John Feehery: Speaking Engagements


The Infomercial

Posted on October 29, 2008



Here is what Wikipedia has to say about the infomercial: 


“As in any other form of advertisement, the content is a commercial message designed to represent the viewpoints and to serve the interest of the sponsor. Infomercials are often made to closely resemble actual television programming. Some imitate talk shows and try to downplay the fact that the program is actually an advertisement. A few are developed around storylines and have been called "storymercials". However most do not have specific formats but craft different elements to create what they hope is a compelling story about the product offered.


Many traditional Infomercial producers make use of flashy catchphrases, repeat basic ideas, and/or employ scientist-like characters or celebrities as guests or hosts in their ad.. Sometimes traditional infomercials use limited time offers and/or claim one can only purchase the wares from television to add pressure for viewers to buy their products.


Because of the sometimes sensational nature of the ad form and the questionable nature of some products, consumer advocates recommend careful investigation of the infomercial's sponsor[4], the product being advertised, and the claims being made before making a purchase. At the beginning of an infomercial, stations and/or sponsors normally run disclaimers warning that "the following program is a paid advertisement," and that the station does not necessarily support the sponsor's claims.  A few stations take the warning further, encouraging viewers to contact their local Better Business Bureau or state or local consumer protection agency to report any questionable products or claims that air on such infomercials.”

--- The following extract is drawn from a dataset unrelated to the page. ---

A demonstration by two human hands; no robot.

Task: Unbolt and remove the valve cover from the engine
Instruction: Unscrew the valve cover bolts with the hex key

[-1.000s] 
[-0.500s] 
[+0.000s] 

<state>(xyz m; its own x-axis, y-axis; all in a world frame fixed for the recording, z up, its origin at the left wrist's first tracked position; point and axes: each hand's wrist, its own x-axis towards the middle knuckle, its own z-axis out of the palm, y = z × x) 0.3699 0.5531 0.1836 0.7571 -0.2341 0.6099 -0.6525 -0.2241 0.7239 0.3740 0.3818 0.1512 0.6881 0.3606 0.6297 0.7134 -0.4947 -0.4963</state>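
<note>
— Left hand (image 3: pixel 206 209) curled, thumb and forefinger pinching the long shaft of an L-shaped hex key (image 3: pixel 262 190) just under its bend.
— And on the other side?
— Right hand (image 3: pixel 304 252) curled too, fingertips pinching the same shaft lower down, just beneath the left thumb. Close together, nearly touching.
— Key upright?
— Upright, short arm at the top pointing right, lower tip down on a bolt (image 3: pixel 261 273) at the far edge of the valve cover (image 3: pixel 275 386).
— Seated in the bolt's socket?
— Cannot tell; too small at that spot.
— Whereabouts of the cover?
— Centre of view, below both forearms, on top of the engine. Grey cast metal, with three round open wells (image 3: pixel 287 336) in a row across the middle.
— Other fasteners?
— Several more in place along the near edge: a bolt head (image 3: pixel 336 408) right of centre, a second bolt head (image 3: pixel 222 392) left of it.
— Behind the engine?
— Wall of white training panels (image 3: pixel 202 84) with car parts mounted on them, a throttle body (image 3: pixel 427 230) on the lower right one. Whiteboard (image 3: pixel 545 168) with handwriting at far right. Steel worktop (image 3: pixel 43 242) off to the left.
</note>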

            Most people have enough sense to turn the channel when they see an infomercial on.   I predict that is what most voters did tonight with the Obama informercial, changed the channel. 

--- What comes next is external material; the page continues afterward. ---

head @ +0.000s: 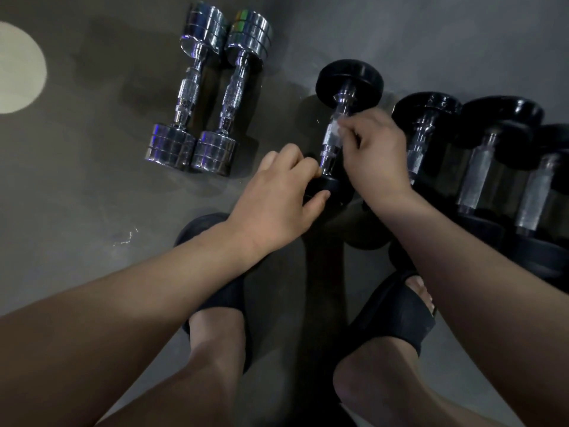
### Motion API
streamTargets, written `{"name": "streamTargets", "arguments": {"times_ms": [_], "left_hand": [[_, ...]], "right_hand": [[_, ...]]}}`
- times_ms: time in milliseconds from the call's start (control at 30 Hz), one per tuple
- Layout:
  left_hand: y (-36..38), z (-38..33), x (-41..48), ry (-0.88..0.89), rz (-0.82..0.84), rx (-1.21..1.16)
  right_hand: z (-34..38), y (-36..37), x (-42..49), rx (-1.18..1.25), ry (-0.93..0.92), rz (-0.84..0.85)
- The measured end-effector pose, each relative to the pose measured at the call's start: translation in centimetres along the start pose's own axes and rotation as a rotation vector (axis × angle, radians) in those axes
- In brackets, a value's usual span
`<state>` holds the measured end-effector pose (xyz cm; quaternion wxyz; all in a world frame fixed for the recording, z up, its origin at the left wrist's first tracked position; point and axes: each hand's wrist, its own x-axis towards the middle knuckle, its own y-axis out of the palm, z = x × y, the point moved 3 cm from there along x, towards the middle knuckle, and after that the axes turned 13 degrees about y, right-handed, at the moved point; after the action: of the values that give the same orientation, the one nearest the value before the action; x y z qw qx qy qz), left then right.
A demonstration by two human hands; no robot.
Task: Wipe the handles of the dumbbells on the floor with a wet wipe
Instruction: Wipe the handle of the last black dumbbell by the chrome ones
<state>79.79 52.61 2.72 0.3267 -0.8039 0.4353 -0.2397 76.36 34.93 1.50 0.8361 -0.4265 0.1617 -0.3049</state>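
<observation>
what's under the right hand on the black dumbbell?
A white wet wipe, pinched by the right hand against the chrome handle of the black dumbbell. Only a bit shows; the rest, and the handle beneath, are covered.

— Hands, status?
— Left hand [277, 195] grips the near end of the black dumbbell [349, 77]. Right hand [375, 149] pinches a white wet wipe [334, 127] against its metal handle [329, 149].
— Other stock?
— Two chrome dumbbells [191, 90] lie side by side to the left, apart from the black one. More black dumbbells [486, 167] lie in a row at right.
— Surroundings?
— Grey floor [92, 180]; pale round patch [18, 69] at the left edge. Feet in black sandals [397, 306] below the arms.
</observation>
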Motion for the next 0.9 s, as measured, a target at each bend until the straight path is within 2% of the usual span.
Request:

            Obama combined the overpromising of the Chia pet, the fraudulent claims of slickest tv pitchman, the cameo appearances of washed up celebrities (think Suzanne Sommers), and the annoying music of a funeral home ad to create a dull production that was cloying and silly.


            Somebody needs to call the Better Business Bureau and complain about this production.  Never has one man promised so many people so much crap in so overblown a style.


            This infomercial was a joke without a punch-line.  Not serious, but not funny either.